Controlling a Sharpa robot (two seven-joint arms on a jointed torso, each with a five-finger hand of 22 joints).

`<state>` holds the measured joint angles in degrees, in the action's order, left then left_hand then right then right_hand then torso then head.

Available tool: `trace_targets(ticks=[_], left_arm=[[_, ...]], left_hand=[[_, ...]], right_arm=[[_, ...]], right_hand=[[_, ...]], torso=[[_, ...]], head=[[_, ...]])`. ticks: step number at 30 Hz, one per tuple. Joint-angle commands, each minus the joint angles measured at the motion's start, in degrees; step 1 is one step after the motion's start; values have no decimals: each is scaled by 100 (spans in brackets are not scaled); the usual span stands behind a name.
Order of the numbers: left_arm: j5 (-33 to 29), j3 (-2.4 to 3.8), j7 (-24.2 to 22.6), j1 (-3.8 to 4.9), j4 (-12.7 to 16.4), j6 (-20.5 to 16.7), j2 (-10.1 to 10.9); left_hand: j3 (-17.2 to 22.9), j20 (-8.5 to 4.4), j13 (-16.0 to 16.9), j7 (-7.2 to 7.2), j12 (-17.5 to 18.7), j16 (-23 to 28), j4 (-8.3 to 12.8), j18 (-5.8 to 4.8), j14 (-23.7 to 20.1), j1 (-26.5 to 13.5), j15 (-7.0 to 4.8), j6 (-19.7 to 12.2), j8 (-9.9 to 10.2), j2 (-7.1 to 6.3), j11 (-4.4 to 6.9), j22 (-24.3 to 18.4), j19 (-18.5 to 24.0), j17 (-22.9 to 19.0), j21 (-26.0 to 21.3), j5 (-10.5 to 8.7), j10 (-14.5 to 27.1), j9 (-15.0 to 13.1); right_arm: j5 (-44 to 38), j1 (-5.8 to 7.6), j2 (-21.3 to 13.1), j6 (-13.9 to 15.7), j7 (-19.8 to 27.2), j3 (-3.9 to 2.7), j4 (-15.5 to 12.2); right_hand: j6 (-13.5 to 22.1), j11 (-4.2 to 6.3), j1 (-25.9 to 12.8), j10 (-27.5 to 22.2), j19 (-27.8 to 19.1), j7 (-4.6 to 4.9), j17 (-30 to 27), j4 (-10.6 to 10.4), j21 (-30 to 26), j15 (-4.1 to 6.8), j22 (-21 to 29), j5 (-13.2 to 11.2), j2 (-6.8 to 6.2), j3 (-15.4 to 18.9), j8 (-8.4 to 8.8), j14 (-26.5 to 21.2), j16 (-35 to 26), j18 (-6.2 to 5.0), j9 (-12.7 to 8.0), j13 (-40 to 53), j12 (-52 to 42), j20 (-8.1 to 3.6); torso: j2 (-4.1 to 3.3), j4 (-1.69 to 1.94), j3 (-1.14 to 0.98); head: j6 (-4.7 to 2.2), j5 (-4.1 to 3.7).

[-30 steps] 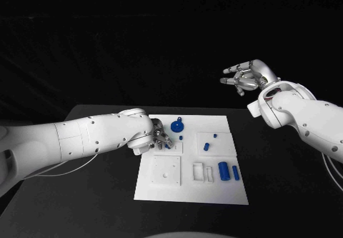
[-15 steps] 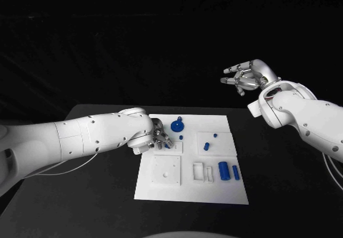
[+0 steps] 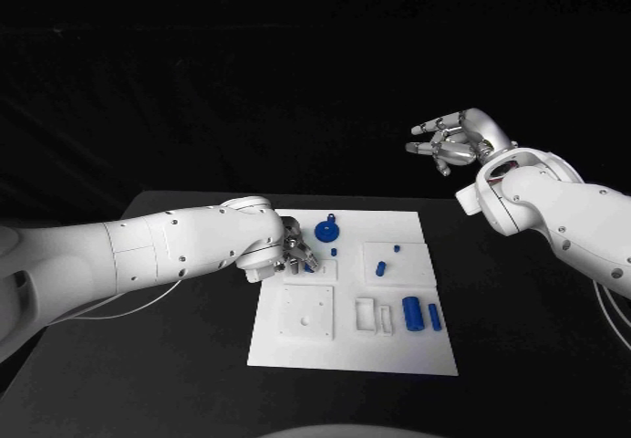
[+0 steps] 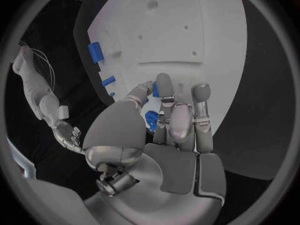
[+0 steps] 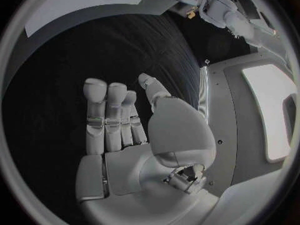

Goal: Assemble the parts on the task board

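The white task board [image 3: 305, 351] lies in the middle of the black table. My left hand [image 3: 280, 256] is low over the board's left edge and pinches a small blue part [image 3: 308, 266] between thumb and fingers; the left wrist view shows that part [image 4: 150, 120] tucked behind the fingertips. On the board lie a blue gear-like part [image 3: 327, 230], a small peg [image 3: 334, 252], a blue piece [image 3: 380, 268] on a raised square, and two blue cylinders [image 3: 411, 313] at the right. My right hand [image 3: 452, 140] is raised high beyond the table's far right, fingers apart and holding nothing [image 5: 125, 130].
White raised squares [image 3: 306, 313] and a slotted white block [image 3: 372, 316] sit on the board's near half. Bare black table [image 3: 158, 365] surrounds the board on all sides. My left forearm [image 3: 145, 255] reaches across the table's left part.
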<state>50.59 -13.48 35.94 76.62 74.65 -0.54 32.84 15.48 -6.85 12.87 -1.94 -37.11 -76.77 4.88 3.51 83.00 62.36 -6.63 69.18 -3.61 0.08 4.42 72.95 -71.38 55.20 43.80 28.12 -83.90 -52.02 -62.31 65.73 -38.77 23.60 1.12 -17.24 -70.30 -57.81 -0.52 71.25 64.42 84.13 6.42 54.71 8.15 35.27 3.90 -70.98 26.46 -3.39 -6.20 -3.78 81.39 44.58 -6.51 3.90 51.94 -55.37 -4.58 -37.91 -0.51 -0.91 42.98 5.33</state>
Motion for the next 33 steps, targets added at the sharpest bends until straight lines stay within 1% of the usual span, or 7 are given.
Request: trace_targets(ticks=[1, 9, 13, 16, 21, 25, 33], left_arm=[[29, -24, 101, -32, -21, 214, -23], [19, -24, 88, -32, -48, 292, -58], [15, -23, 85, -32, -67, 326, -75], [14, -23, 84, -32, -88, 354, -93], [10, -23, 82, -32, -124, 408, -127], [6, -23, 86, -31, -153, 444, -161], [4, -23, 91, -31, -223, 485, -229]], left_hand=[[239, 29, -16, 507, -33, -48, 242, -14, 25, 85, 6, 934, -43, 161, 47, 16, -25, 20, -30, -17, -296, -1697], [222, 41, -41, 520, -75, -75, 220, -15, 28, 67, 12, 974, -44, 182, 49, 49, -38, 50, -22, -60, -296, -1749], [210, 43, -53, 525, -97, -93, 210, -18, 32, 62, 15, 990, -42, 197, 51, 68, -45, 73, -21, -77, -296, -1774], [190, 49, -65, 530, -118, -107, 189, -17, 33, 61, 16, 1007, -41, 222, 53, 86, -52, 86, -24, -148, -295, -1803], [170, 56, -75, 535, -139, -123, 171, -16, 36, 58, 19, 1022, -42, 239, 54, 108, -63, 106, -23, -176, -295, -1832], [172, 56, -89, 533, -148, -116, 191, -14, 30, 79, 20, 1019, -36, 235, 52, 127, -71, 80, -28, -144, -295, -1851], [176, 58, -105, 532, -155, -118, 202, -13, 31, 84, 19, 1019, -34, 242, 52, 148, -80, 74, -39, -161, -295, -1855]], right_arm=[[-66, 1, 6, -74, 7, -3, 3], [-79, 1, 18, -87, 4, -3, 24], [-83, 1, 23, -93, 3, -3, 31], [-88, 1, 25, -101, 1, -3, 34], [-96, 1, 29, -108, -4, -3, 40], [-102, 0, 34, -112, -7, -3, 42], [-111, 0, 41, -119, -9, -3, 46]], right_hand=[[-38, 29, -49, -21, 271, 18, 5, 14, 31, -2, 7, 15, -11, -26, 21, 39, -37, -92, -8, 1, 0, -36], [-40, 29, -37, -25, 269, 20, 8, 52, 30, -1, 19, 7, -4, -71, 21, 40, -41, -92, -8, -2, 4, -36], [-41, 29, -40, -25, 269, 21, 9, 65, 35, -1, 22, 6, -2, -89, 20, 40, -42, -91, -8, 0, 3, -37], [-41, 29, -41, -25, 269, 21, 10, 69, 34, -1, 23, 9, -3, -93, 21, 40, -42, -92, -8, 0, 3, -37], [-42, 30, -55, -26, 267, 21, 11, 93, 34, 0, 30, 31, -7, -126, 20, 40, -45, -92, -8, -1, 5, -37], [-41, 30, -63, -25, 267, 21, 12, 109, 35, 0, 34, 43, -11, -146, 21, 40, -46, -91, -8, -1, 5, -38], [-42, 31, -74, -18, 269, 22, 13, 124, 47, 2, 36, 68, -11, -170, 21, 44, -47, -90, -9, 5, -2, -39]], torso=[[4, -2, -2], [2, 0, -5], [2, 3, -1], [2, 3, -1], [3, 5, 0], [3, 6, 3], [0, 2, 5]], head=[[7, -5], [12, -12], [14, -17], [12, -20], [19, -21], [18, -18], [14, -22]])
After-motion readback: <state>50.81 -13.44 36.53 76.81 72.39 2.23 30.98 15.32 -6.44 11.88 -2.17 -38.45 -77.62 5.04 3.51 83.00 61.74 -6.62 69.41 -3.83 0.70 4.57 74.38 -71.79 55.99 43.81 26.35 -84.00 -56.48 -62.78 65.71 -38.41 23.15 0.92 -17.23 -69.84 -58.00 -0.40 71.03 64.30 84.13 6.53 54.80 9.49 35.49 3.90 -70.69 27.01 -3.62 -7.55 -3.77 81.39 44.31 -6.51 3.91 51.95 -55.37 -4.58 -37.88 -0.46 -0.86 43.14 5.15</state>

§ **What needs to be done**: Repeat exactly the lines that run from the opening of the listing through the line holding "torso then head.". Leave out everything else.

§ **Written answer**:
Controlling a Sharpa robot (two seven-joint arms on a jointed torso, each with a five-finger hand of 22 joints).

`<state>` holds the measured joint angles in degrees, in the action's order, left then left_hand then right then right_hand then torso then head.

This concludes the response.